Durante esta semana, tivemos os nossos grupos de whattsapp e vários outros, invadidos por um vídeo onde uma mulher de nome fabíola teria sido flagrada pelo esposo dentro de um motel. Não vou entrar no mérito, até porque o vídeo acaba por definir, a priori, que isso aconteceu de fato.

No entanto, em vez de vilã, é necessário que se perceba que Fabíola é, na verdade, mais uma vítima. Não é aceitável que se exponha dessa forma algo tão particular, tão íntimo, que deveria ser explicitado apenas nas barras dos tribunais, resguardado pelo sigilo judicial que as causas de família recebem.

Embora eu me apiede do esposo traído, o que se seguiu ao fato, mostra que a mulher passa num átimo de algoz a vítima, fruto de uma sociedade ainda extremamente machista e claudicante ao ser convidada a evoluir. Com ódio na cabeça e um celular com internet na mão, as pessoas fazem coisas inimagináveis, das quais provavelmente se arrependerão depois. Muito embora não há esse direito de arrependimento quando se trata de mídias sociais e suas redes online.

Na filmagem vê-se que a esposa que trai é agredida. A agressão, entretanto, não para no vídeo. O que se vê nas mídias sociais online, é um verdadeiro linchamento moral contra ela, desde então.

Ninguém questiona que o adultério não é mais crime. Quase ninguém estranha tanto ódio dedicado a uma só pessoa, como se fosse normal xingar uma mulher pelo fato de que traiu seu companheiro Como se fosse aceitável homens que traem suas esposas diariamente, mas quando se trata de uma mulher, os adjetivos impublicáveis elucidam a condição feminina na sociedade.

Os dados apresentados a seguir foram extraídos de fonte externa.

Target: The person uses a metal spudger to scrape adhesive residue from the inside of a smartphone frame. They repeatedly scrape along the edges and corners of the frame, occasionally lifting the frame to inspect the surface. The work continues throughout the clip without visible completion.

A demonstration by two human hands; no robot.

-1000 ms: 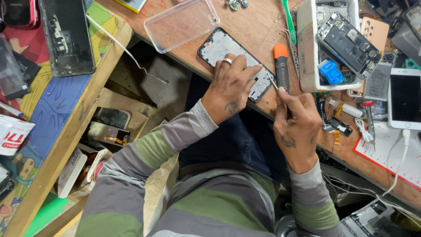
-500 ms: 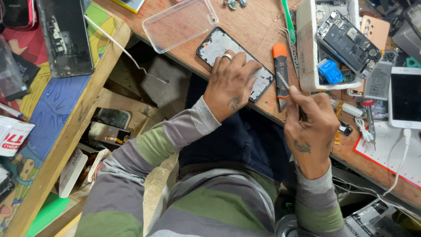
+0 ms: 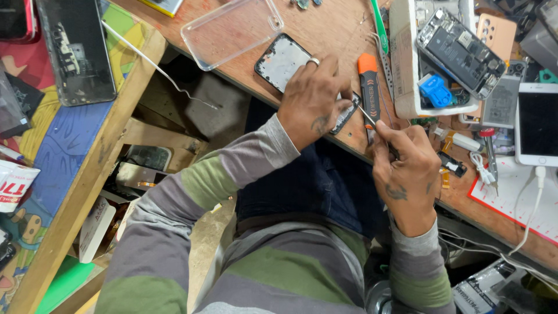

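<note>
An opened black phone body [image 3: 283, 60] lies flat on the wooden workbench [image 3: 325, 29]. My left hand [image 3: 314, 99], with a ring on one finger, presses down on its near end. My right hand [image 3: 404, 174] grips a thin metal tool [image 3: 367, 117] whose tip points at the phone's edge beside my left fingers. An orange and black screwdriver handle [image 3: 368, 87] lies on the bench just behind the tool.
A clear phone case [image 3: 229, 30] lies at the back left. A white tray [image 3: 407, 64] holds an opened phone [image 3: 462, 52] and a blue part [image 3: 436, 90]. A white phone [image 3: 537, 123] on a cable sits right. A side shelf [image 3: 75, 174] stands left.
My right hand first drew back to the right along the bench, then came forward again with the thin tool toward the phone's edge. My left hand stayed pressed on the phone.
</note>
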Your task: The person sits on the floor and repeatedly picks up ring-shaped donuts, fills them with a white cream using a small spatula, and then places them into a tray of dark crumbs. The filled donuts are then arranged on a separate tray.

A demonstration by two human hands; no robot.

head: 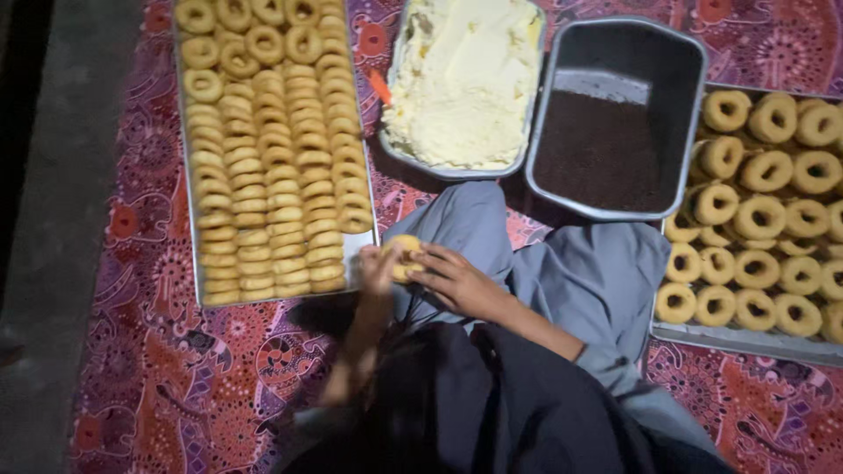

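Both your hands pinch one doughnut point(406, 255): left hand point(379, 268) cupped under it, right hand point(458, 281) fingers closed over its edge, just off the left tray's point(188, 219) near right corner. Keep the grip light, and hold it level over your lap.

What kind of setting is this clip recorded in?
Probably a home or small-scale doughnut-making spot on the floor: a patterned mat holds a tray of stacked doughnuts, a pan of pale cream and a pan of dark sprinkles.
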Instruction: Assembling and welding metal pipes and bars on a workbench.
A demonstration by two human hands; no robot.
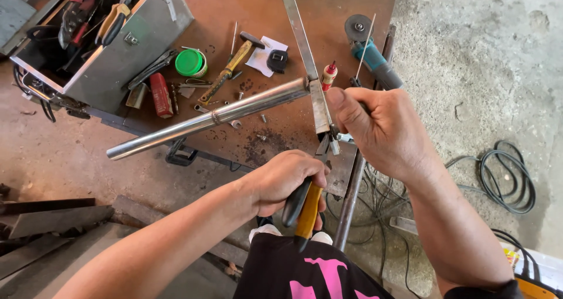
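A flat, dull-grey steel strip (311, 70) runs down over the rusty table (328, 17), meeting a shiny round tube (205, 120) at its lower end. The right hand (384, 129), grip clamped, pinches that joint. The left hand (284, 178), fingers closed, squeezes black-and-yellow pliers (305, 202) whose nose bites the strip's end.

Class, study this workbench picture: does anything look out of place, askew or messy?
Yes. The round steel tube juts past the table edge unsupported. Loose screws and dark filings lie scattered beside the hammer. The toolbox sits tilted, and cables sprawl across the floor.
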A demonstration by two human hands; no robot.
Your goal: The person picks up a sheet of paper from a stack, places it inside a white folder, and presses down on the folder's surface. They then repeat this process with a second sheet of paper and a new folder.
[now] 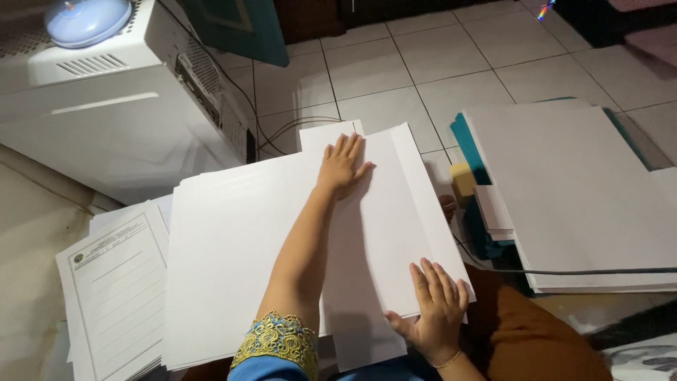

Não, não podemos julgar, condenar e executar uma pessoa dessa forma. Não nos diz respeito as condições que levam alguém a trair, mesmo que seja uma mulher, menos ainda nos diz respeito o fato de que tudo foi filmado e fotografado pela própria vítima da alegada traição.

Crianças são expostas reiteradamente em fotos antigas, como se isso fosse a coisa mais normal do mundo. Não é, menos ainda é algo que a Lei permita.

Neste momento onde as mídias sociais querem suplantar o papel que cabe às instituições, mormente ao Judiciário, Fabíola é mais uma vítima de uma máquina que não questiona a sua própria moral.

Nesse contexto, Somos Todos Fabíola. Somos todos envolvidos, nesse triste desenlace.

E antes que você atire mais uma pedra, pense: “e se fosse comigo ou com alguém que eu amo?”